_AIM OF THE EXERCISE_.
Read through the listing and copy every line that contains the word "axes".

_DATA IN THIS EXERCISE_.
* * * *

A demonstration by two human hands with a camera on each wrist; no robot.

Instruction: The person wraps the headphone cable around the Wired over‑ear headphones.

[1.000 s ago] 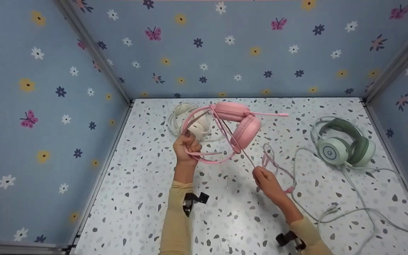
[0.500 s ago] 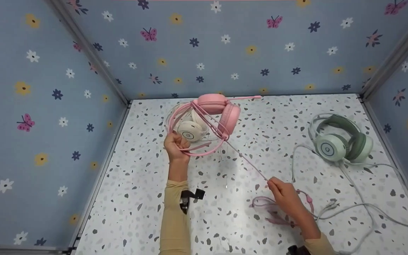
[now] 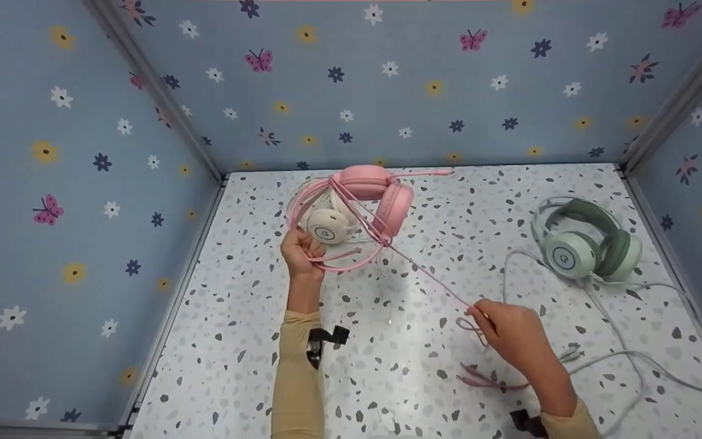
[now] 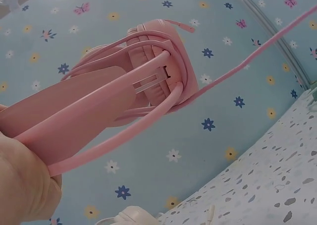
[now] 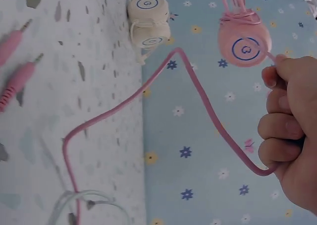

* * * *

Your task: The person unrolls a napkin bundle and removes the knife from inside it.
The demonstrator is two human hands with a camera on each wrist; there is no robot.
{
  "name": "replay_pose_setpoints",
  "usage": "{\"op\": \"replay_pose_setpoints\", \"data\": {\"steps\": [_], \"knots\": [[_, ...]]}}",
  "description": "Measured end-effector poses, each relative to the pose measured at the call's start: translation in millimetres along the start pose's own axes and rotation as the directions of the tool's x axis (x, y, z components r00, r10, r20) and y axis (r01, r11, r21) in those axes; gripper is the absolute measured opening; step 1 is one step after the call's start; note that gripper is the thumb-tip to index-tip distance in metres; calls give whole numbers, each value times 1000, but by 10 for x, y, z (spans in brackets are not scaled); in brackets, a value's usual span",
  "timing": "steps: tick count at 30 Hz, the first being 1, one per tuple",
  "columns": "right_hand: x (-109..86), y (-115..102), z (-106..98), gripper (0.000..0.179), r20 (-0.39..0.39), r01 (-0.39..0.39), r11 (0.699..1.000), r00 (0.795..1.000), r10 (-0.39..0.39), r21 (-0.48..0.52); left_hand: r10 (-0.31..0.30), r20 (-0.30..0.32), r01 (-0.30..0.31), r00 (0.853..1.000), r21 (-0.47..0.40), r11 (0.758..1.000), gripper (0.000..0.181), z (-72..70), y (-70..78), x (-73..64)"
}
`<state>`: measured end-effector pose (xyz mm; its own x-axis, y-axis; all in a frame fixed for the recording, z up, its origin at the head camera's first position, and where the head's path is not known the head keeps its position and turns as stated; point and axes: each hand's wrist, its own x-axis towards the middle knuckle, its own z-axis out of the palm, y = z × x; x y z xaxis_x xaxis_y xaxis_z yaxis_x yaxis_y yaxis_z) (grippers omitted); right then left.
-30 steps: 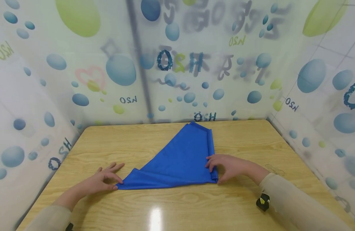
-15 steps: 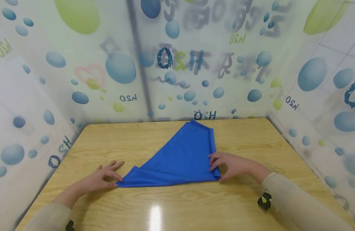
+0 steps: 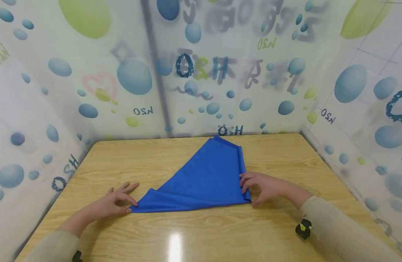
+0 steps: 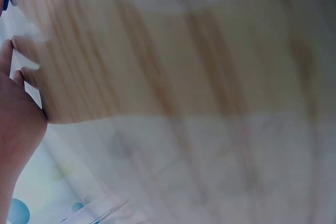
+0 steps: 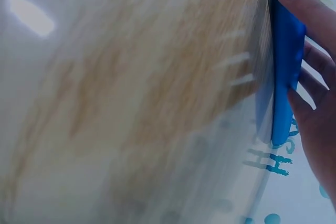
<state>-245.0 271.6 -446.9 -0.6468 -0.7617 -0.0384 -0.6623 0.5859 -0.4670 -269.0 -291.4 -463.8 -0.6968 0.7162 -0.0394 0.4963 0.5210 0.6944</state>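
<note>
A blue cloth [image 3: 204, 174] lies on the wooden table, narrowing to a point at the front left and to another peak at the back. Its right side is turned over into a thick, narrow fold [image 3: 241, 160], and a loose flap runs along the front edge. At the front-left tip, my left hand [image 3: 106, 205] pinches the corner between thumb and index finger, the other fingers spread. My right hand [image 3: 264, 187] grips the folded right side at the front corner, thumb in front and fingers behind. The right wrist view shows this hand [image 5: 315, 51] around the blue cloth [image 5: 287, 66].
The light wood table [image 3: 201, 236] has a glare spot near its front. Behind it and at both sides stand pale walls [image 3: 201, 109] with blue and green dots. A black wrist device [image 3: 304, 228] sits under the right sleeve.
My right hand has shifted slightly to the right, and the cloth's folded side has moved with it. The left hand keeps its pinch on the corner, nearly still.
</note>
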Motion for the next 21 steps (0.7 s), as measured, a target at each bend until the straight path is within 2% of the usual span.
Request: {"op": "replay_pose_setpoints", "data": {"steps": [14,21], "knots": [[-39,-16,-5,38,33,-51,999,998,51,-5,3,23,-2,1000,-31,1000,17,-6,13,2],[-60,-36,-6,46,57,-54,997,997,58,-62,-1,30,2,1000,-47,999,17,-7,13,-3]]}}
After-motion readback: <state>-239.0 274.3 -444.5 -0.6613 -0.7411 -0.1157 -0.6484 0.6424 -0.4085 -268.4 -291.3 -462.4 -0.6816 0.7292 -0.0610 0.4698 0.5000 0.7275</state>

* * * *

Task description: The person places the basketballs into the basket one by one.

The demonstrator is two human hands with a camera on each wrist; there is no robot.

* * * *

_WRITTEN SOLUTION_.
  "description": "Measured end-effector poses, each relative to the pose measured at the call's start: translation in millimetres along the start pose's own axes and rotation as the directions of the tool's x axis (x, y, z components r00, r10, r20) and y axis (r01, r11, r21) in those axes; gripper is the absolute measured opening; step 1 is one step after the call's start; note that gripper is the thumb-tip to index-tip distance in metres; calls give whole numbers, each value times 1000, but by 10 for x, y, z (spans in brackets are not scaled); in brackets, a value's usual span",
`<state>`: measured end-effector pose (xyz mm; its own x-axis, y-axis; all in a frame fixed for the recording, z up, its origin at the head camera's first position, and where the head's path is not known the head keeps its position and turns as stated; point and axes: each hand's wrist, its own x-axis towards the middle knuckle, its own z-axis out of the palm, y = z × x; x y z xaxis_x xaxis_y xaxis_z yaxis_x yaxis_y yaxis_z) (grippers omitted); right then left.

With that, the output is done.